-- Exercise requirements --
In the listing below, find each line that holds the string "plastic" and copy it.

-- Supplied data --
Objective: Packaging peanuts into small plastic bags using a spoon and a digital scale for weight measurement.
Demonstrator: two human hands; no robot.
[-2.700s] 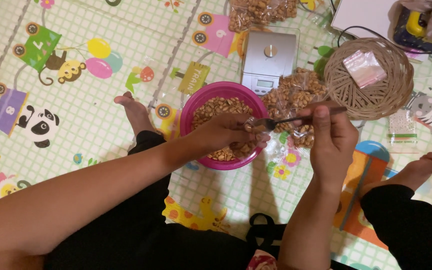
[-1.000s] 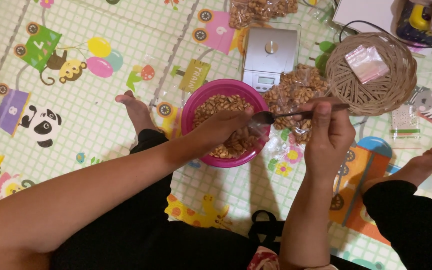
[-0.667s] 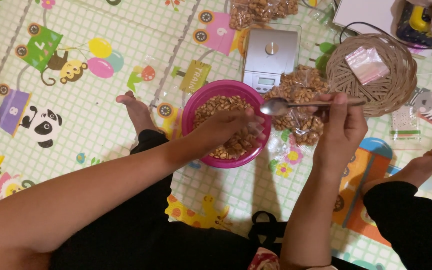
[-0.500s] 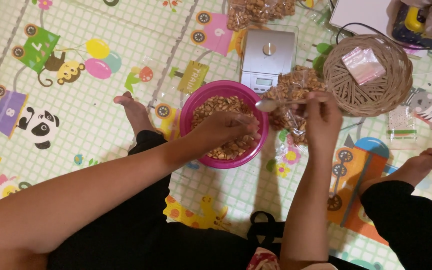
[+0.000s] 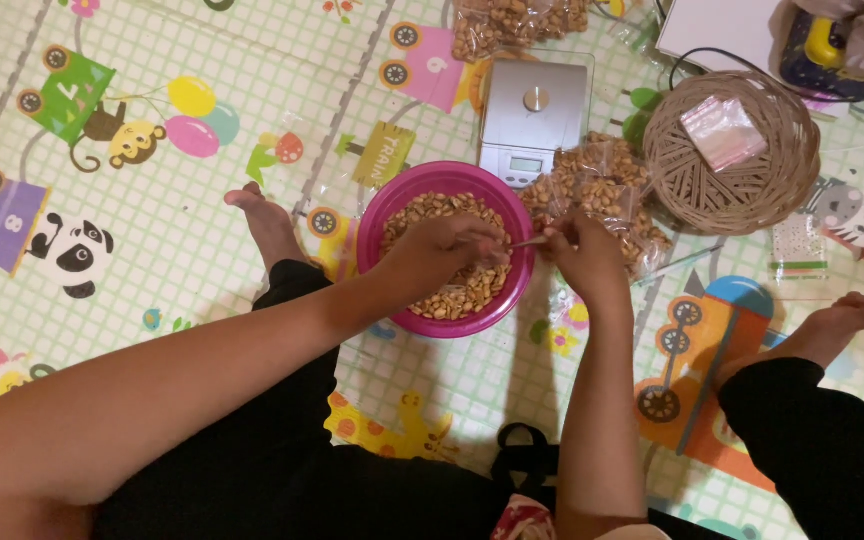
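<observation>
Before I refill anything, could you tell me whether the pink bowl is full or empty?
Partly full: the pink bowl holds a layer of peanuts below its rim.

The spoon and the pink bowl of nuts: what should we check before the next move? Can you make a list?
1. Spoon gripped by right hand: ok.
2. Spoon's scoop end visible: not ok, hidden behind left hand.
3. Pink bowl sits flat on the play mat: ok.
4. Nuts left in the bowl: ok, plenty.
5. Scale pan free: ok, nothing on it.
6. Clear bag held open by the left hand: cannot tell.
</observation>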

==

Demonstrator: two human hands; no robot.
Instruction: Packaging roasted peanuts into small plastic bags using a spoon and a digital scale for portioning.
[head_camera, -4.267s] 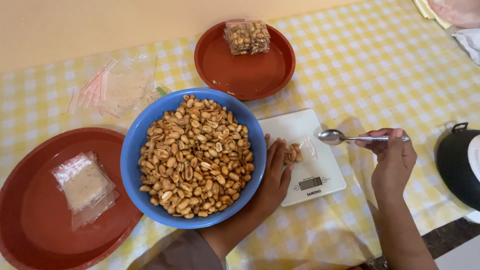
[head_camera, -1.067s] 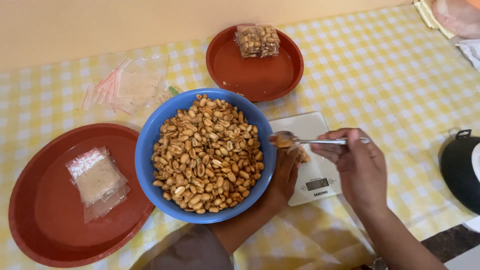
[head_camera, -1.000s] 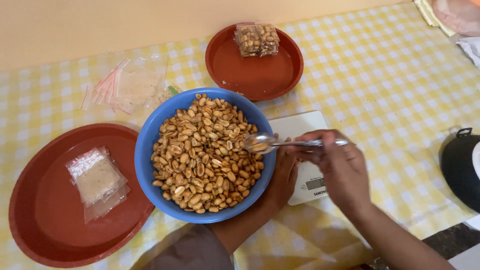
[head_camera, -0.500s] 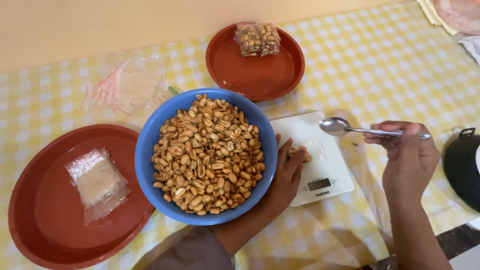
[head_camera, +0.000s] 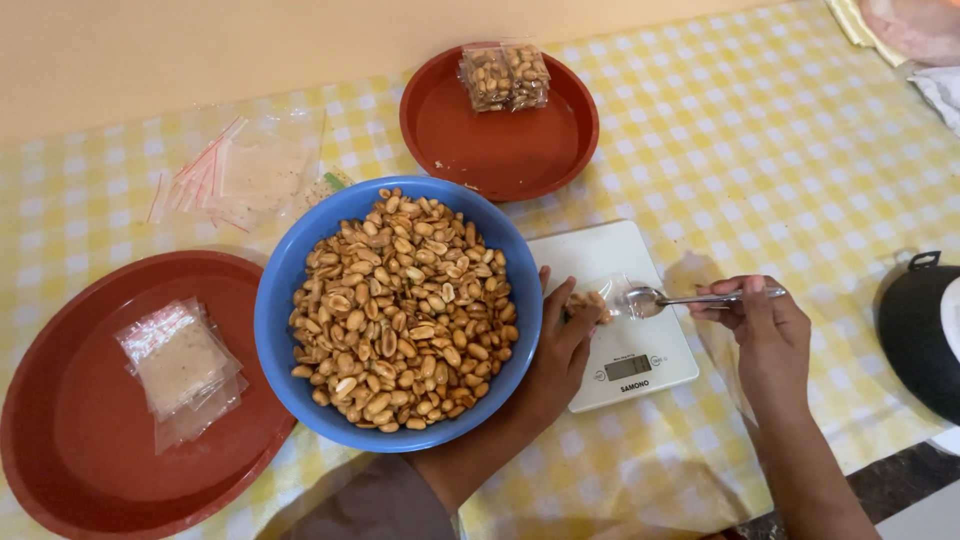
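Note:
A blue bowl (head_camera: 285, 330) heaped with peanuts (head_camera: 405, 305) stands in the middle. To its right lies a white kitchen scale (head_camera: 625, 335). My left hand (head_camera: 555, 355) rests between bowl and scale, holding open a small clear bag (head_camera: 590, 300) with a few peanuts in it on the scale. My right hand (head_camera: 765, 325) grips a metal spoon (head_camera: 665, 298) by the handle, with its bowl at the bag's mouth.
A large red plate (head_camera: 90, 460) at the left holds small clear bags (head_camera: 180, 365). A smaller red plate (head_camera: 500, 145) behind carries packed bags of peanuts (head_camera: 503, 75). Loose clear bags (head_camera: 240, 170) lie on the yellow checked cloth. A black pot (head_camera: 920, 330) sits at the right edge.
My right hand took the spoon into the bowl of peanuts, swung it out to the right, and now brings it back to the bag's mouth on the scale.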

-- Reply to the exercise --
Objective: Packaging peanuts into small plastic bags using a spoon and a digital scale for weight measurement.
Instruction: Packaging roasted peanuts into small plastic bags using a spoon and a digital scale for portioning.

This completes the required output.